Biomarkers are quantitative signatures of disease that clinicians and scientists rely on for patient care and the development of new treatments. Imaging-biomarkers are a particularly important class of signatures because of available, non-invasive imaging technologies. Biomarkers are disease-specific and must be sensitive enough to detect early changes in eye health and track pathology. To discover and validate new biomarkers, scientists need access to tremendous volumes of images and data. Managing big data comes with significant challenges that are unique to the field of ophthalmology.

Among the challenges in conducting image-driven biomarker research is the lack of standardisation in the field of ophthalmology. Research requires FAIR data – data that is Findable, Accessible, Interoperable, and Reusable. Researchers cannot find images associated with medical records. They do not have access to clinical records that have protected patient health information. Images and data from various instruments are not considered to be interoperable for biomarker applications due to proprietary data formats. Researchers are struggling to curate a single large data set. Curating multiple large data sets that can be replicated, shared, and reused in a different context seems unfeasible and is a challenge that has not yet been met.

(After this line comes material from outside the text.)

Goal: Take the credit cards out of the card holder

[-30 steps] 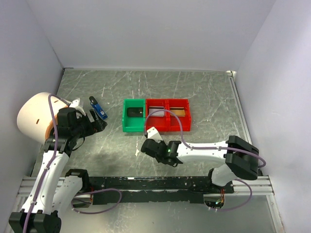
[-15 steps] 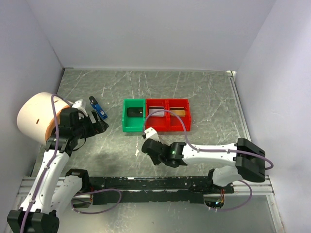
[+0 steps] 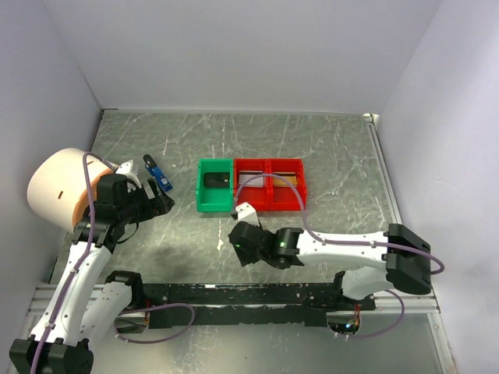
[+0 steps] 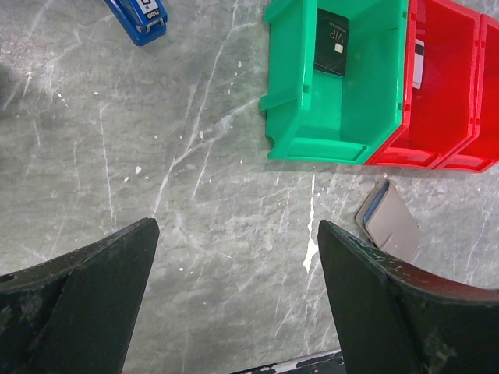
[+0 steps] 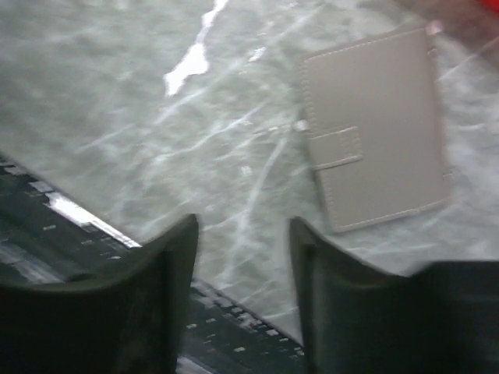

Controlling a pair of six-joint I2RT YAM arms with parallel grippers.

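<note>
The card holder (image 4: 388,222) lies closed and flat on the tabletop (image 3: 327,156), just in front of the spot where the green tray (image 4: 343,117) meets the red trays (image 4: 440,109). A blue edge shows along one of its sides. The right gripper (image 5: 243,226) hangs low over the marble beside it. Its jaws are parted and empty, and in its blurred wrist view the holder sits ahead and off to one side, not between them. The left gripper (image 4: 238,230) is held well back at the left, jaws spread wide with nothing in them. A black card (image 4: 331,43) rests in the green tray. A blue gadget (image 4: 139,15) lies further left.
</note>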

Managing images for research and development is quite a bit different than managing images in the clinic. In the research context, the objective is to collect and analyse large amounts of images and metadata – data about the images and the patient population – and transform this raw information into actionable insights that apply to specific diseases, therapies and patient groups. Clinical image management systems are not designed for this task.

The depth of this problem is acknowledged in the U.S. by the National Eye Institute (NEI) of the National Institutes of Health (NIH), the Association for Research in Vision and Ophthalmology (ARVO) and the U.S. Food and Drug Administration (FDA). These organisations are actively promoting standardisation across the ophthalmic imaging space. It is up to industry to drive the development and adoption of standards. Government agencies and professional societies must promote and incentivise the adoption of standards to accelerate clinical research, robust diagnostics and effective treatments for eye disease.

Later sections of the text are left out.